Mizzle vs Bare
Mizzle (Farrow & Ball) and Bare (Jotun) come from different manufacturers. Mizzle reads as grey, while Bare reads as greige-grey — two distinct hue families, not close cousins. The 13-point LRV gap — 64 for Bare vs 52 for Mizzle — means Bare will open up a space more effectively. Both share a warm character, which means they'll respond to light and surrounding materials in similar ways. ΔE 6.9 means they're clearly different, but not dramatically so — they'd pair well in the same room. Below you'll find 4 real-room photo comparisons where both colors appear side by side, plus 5 simulated room previews.
Mizzle vs Bare in Real Spaces
4 real rooms side by side. Mizzle and Bare are close enough that the difference can be hard to judge from a chip alone — these photos show how each reads at scale, across different spaces and lighting conditions.
Living Room
A living room wall sees more varied light than almost any other surface in the house, which makes the choice between these two more nuanced than a chip suggests. Bare reflects noticeably more light off the walls, making the space read more open than Mizzle.
Kitchen
Kitchens often have the harshest, most revealing light in the house — under-cabinet LEDs and overhead fixtures that strip away subtlety.
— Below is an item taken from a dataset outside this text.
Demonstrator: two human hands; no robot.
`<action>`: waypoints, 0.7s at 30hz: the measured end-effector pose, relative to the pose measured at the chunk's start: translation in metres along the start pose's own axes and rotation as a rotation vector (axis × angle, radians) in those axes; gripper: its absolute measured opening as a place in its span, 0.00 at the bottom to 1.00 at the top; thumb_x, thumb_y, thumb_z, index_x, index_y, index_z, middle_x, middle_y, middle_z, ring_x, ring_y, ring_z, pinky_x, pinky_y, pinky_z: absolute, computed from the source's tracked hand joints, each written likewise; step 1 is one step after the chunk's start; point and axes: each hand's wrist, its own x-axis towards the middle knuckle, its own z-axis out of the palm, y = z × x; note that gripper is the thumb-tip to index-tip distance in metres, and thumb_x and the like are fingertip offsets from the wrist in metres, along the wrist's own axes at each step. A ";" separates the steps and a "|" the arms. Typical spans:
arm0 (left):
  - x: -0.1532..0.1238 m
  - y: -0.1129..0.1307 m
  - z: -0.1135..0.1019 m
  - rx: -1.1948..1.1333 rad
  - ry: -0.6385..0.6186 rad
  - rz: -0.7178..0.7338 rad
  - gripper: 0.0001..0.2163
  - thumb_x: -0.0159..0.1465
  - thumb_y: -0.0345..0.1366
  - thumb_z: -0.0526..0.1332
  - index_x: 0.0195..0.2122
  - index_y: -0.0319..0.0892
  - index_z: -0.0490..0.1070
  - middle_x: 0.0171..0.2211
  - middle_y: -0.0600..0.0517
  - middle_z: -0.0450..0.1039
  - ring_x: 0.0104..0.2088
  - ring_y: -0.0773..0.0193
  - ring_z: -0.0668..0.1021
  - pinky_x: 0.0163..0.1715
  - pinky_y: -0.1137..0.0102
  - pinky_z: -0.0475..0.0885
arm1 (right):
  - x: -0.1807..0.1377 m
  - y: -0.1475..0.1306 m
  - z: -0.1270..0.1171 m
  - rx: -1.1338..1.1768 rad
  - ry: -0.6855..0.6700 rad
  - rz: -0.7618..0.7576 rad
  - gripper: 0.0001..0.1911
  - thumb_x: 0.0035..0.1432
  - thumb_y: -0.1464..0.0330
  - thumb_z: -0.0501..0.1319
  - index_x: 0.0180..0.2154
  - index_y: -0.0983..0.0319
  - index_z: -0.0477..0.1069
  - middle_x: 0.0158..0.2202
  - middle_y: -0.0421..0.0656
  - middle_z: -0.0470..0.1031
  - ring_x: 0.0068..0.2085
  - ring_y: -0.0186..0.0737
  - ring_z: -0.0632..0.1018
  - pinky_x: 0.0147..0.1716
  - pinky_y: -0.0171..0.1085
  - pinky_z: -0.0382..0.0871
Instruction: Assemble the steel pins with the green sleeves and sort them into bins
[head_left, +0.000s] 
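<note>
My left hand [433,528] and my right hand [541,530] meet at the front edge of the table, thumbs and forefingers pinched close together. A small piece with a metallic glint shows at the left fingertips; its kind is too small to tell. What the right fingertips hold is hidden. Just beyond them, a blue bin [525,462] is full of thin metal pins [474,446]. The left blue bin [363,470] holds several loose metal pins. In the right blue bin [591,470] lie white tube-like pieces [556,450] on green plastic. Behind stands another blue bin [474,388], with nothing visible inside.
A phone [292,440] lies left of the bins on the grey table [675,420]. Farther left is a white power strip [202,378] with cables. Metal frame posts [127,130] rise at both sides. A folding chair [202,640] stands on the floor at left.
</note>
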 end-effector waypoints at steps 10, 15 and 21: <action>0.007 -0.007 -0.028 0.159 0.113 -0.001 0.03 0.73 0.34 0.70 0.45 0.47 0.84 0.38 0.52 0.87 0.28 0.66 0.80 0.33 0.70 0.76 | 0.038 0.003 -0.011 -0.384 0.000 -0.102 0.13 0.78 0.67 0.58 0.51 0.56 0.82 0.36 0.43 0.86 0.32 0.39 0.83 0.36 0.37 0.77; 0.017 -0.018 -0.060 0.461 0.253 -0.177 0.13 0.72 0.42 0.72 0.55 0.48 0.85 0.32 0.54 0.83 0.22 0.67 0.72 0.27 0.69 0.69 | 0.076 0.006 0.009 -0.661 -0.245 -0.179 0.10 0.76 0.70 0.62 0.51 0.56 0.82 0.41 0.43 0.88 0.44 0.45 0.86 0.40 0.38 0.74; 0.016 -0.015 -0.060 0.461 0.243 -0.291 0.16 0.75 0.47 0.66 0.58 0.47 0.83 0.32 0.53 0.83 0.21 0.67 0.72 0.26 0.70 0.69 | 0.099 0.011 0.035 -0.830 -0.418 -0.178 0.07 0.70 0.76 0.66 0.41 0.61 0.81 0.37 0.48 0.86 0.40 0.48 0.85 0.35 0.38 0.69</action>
Bare returns significantly more light to the room — in a smaller or darker space, that difference in perceived brightness is hard to miss.
Dining Room
Dining rooms often rely on warm incandescent or candlelight, which flatters warm undertones and mutes cool ones. The LRV gap is large enough that Bare will make the room feel meaningfully brighter than Mizzle would.
Home Office
Home office walls matter more than most — you're looking at them all day, and a color that reads fine at first can become tiring over time. Bare returns significantly more light to the room — in a smaller or darker space, that difference in perceived brightness is hard to miss.
Color Details
Mizzle vs Bare Simulated Comparison
5 simulated room previews — drag the slider on each to see Mizzle on one side and Bare on the other.
Digital color is approximate. These simulations are generated from the manufacturer's hex values and overlaid on grayscale room photos — your screen's calibration, brightness, and viewing angle all affect how they render. Before committing to either color, test physical samples in your own space under the light you actually live with.
More Mizzle comparisons
See how Mizzle stacks up against other well-photographed colors across different brands and tones.